■ TASK TO COMPLETE
An exact, complete copy of the lines below is the expected answer.

■ SOURCE DATA
☆ ☆ ☆ ☆ ☆ ☆ ☆

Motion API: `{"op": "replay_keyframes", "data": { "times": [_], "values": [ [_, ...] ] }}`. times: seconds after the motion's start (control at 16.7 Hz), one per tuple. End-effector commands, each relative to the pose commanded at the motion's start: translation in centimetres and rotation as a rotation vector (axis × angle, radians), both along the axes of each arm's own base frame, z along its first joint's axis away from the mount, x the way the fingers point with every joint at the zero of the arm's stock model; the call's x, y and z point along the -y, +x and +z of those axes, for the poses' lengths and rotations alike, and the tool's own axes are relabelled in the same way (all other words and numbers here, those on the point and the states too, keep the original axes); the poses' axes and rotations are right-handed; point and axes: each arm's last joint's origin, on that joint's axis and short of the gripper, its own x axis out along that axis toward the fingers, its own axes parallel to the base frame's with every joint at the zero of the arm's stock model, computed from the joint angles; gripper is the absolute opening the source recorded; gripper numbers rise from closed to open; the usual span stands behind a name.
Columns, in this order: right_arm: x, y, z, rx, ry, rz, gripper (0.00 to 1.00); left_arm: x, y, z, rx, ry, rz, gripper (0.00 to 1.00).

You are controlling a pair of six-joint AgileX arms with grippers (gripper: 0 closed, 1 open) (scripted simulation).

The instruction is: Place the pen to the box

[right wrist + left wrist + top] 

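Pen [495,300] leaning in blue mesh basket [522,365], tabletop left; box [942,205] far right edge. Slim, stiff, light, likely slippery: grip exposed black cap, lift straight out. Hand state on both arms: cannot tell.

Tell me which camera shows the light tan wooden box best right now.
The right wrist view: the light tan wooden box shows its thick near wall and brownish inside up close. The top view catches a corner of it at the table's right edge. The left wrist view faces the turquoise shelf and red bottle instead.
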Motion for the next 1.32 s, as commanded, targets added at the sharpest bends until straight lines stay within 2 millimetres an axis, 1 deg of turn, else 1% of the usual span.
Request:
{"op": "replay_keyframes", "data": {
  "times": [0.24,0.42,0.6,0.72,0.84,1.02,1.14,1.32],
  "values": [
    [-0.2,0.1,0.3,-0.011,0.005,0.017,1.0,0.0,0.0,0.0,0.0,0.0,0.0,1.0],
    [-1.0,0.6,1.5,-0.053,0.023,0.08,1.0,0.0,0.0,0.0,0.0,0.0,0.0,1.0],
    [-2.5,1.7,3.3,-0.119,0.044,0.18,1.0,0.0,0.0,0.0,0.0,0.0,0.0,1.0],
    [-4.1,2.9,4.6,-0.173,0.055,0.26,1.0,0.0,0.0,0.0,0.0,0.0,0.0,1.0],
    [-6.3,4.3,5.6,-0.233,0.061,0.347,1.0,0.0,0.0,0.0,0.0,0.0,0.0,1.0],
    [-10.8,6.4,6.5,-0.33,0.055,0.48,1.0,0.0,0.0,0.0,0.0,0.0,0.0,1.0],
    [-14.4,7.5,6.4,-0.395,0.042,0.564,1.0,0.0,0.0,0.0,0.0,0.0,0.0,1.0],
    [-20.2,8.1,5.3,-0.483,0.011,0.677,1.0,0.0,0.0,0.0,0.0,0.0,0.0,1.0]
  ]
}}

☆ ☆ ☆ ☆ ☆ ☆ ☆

■ TASK RESPONSE
Motion API: `{"op": "replay_keyframes", "data": { "times": [_], "values": [ [_, ...] ] }}`. times: seconds after the motion's start (control at 16.7 Hz), one per tuple. End-effector commands, each relative to the pose commanded at the motion's start: translation in centimetres and rotation as a rotation vector (axis × angle, radians), both along the axes of each arm's own base frame, z along its first joint's axis away from the mount, x the way the fingers point with every joint at the zero of the arm's stock model; the call's x, y and z point along the -y, +x and +z of those axes, for the poses' lengths and rotations alike, and the tool's own axes are relabelled in the same way (all other words and numbers here, those on the point and the states too, keep the original axes); the poses' axes and rotations are right-handed; point and axes: each arm's last joint's origin, on that joint's axis and short of the gripper, its own x axis out along that axis toward the fingers, its own axes parallel to the base frame's with every joint at the zero of the arm's stock model, computed from the joint angles; gripper is the absolute opening the source recorded; gripper numbers rise from closed to open; the usual span stands behind a name.
Columns, in this order: right_arm: x, y, z, rx, ry, rz, gripper (0.00 to 1.00); left_arm: x, y, z, rx, ry, rz, gripper (0.00 to 1.00).

You are controlling a pair of six-joint AgileX arms with grippers (gripper: 0 closed, 1 open) (scripted simulation).

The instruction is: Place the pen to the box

[right wrist + left wrist + top] 

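Pen [495,300] leaning in blue mesh basket [522,365], tabletop left; box [942,205] far right edge. Slim, stiff, light, likely slippery: grip exposed black cap, lift straight out. Hand state on both arms: cannot tell.

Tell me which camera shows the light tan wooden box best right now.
The right wrist view: the light tan wooden box shows its thick near wall and brownish inside up close. The top view catches a corner of it at the table's right edge. The left wrist view faces the turquoise shelf and red bottle instead.
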Motion for the next 1.32 s, as commanded, targets added at the sharpest bends until straight lines stay within 2 millimetres an axis, 1 deg of turn, else 1% of the usual span.
Request:
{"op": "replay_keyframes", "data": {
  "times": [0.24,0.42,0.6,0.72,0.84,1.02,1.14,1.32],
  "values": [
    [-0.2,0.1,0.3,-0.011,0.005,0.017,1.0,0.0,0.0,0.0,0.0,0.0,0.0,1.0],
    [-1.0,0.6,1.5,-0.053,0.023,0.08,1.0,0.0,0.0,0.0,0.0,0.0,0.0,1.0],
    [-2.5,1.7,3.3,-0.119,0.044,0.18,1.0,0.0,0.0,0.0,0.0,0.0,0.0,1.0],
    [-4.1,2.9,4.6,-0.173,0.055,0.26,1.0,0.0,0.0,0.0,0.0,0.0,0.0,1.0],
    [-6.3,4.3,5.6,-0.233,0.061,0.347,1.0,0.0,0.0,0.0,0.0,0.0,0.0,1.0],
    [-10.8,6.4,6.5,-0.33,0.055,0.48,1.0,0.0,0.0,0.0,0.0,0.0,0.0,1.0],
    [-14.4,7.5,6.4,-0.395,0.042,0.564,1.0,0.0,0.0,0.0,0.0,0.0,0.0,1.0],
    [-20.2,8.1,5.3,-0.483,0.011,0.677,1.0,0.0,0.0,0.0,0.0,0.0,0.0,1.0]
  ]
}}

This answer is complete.